There ere a lot of factors that have helped us on our journey together. She and I both were caregiviers to ill relatives prior to our relationship, and we both have physical and mental disabilities that have made ie it difficult in other relationships.
The difference is that we support each other no matter what. So neither of us are able to walk very well, but we are both warriors and fight daily to live our lives to the fullest. Additionally she is bipolar and has anxiety, while I suffer fro severe depression, anxiety, and PTSD. I handle the household chores and she manages the finances as neither of us are capable of working and we rely on her disability check every month. But we have discovered that we are better together than we ever were apart.
My family thinks the world of her, and her children who are close to my age have always accepted me with open arms, as I am the only husband she has had since her disability who truly treats her with love and respect.
We have decided that we will be married until one of us passes away no matter what. Thanks so much for taking the time to read and share your personal story with me! Wishing you and those you love a happy and meaningful life ahead! Enjoyed your article so much! Just a little background on me—diagnosed with severe JIA in at the age of 8.

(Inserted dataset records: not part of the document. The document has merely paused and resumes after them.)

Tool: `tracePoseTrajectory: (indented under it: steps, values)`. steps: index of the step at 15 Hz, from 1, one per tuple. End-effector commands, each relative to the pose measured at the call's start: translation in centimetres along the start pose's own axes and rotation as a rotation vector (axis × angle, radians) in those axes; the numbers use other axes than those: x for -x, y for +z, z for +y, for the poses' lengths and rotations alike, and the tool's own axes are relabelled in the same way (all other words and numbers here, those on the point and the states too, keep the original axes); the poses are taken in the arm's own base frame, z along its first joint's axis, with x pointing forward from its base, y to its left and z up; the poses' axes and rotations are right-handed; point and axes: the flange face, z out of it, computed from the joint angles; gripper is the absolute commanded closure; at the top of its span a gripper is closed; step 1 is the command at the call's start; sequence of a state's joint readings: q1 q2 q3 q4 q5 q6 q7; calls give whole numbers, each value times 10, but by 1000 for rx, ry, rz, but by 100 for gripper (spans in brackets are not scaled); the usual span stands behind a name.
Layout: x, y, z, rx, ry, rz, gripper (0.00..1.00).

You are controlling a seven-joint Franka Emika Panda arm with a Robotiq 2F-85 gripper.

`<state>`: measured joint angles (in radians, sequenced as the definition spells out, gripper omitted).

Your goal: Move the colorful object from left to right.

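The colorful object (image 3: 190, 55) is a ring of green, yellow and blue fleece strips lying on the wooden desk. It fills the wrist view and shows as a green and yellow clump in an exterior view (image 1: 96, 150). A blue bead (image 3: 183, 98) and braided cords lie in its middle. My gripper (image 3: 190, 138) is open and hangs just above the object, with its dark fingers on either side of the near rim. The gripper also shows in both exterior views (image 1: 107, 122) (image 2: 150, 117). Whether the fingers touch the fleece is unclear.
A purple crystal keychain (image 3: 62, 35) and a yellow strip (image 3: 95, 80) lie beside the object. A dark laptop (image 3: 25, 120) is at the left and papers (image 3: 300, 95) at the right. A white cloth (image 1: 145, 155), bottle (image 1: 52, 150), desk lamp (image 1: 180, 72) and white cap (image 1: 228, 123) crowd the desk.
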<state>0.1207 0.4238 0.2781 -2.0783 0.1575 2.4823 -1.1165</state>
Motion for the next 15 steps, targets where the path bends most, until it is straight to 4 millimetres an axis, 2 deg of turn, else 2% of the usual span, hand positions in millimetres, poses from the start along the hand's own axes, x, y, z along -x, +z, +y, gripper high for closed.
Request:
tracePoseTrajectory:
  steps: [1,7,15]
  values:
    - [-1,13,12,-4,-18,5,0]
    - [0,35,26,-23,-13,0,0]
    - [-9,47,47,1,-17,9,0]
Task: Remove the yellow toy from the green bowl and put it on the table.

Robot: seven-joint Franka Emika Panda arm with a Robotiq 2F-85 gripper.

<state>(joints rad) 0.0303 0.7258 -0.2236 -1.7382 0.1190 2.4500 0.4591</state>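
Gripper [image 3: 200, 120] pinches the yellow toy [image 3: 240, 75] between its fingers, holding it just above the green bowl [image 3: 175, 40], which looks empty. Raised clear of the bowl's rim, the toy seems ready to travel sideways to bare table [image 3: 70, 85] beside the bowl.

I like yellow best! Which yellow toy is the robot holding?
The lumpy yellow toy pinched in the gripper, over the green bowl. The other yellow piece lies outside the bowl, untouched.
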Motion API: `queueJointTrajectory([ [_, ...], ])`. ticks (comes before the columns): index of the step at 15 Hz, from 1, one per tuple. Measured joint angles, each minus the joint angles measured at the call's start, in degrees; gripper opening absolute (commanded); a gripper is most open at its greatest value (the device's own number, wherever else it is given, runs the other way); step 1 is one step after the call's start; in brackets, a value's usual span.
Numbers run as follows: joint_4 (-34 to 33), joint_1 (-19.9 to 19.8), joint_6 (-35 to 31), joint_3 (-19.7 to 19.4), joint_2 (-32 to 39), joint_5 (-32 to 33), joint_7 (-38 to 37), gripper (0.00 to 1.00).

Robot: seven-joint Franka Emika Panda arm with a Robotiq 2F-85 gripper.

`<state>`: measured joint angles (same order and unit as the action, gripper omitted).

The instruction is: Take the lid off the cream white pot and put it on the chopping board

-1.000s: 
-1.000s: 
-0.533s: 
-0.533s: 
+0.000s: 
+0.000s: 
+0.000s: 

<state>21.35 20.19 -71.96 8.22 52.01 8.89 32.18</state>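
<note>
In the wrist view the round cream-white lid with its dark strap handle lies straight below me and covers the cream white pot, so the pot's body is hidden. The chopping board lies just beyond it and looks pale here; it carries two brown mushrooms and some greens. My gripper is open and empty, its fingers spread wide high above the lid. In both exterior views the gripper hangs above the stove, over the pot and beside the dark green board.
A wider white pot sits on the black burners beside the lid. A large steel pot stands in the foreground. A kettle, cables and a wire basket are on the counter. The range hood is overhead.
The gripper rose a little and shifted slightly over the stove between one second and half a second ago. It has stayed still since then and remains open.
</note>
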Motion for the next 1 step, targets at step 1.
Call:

When I met my husband in college, I remember how his mother reacted when we announced our engagement. I overheard her questioning him because of my RA. We married in Ironically, my husband was diagnosed with MS in We have a very loving and strong marriage—we also take care of each other!!!
Additionally she is bipolar and has anxiety, while I suffer fro severe depression, anxiety, and PTSD. Not being able to date even though we try has definitely affected our marriage. Share on LinkedIn Share. Unless I pay them. For many people struggling with mental health, thoughts can become so crowded and tangled that even they don't know what's necessarily bothering them, so simply listening to them can help in organising their thoughts and making them feel calmer. While we still love going out and having fun like the rest of the people in this world, we get tired easier.
My partner and I have been together since we were 20 and he was diagnosed with MS at He told me to walk away if wanted to but it honestly never crossed my mind. I was very sick myself for a while and he was there every step of the way. He supported me through college and has been my biggest supporter and my rock and i always maintain that my degree is our degree.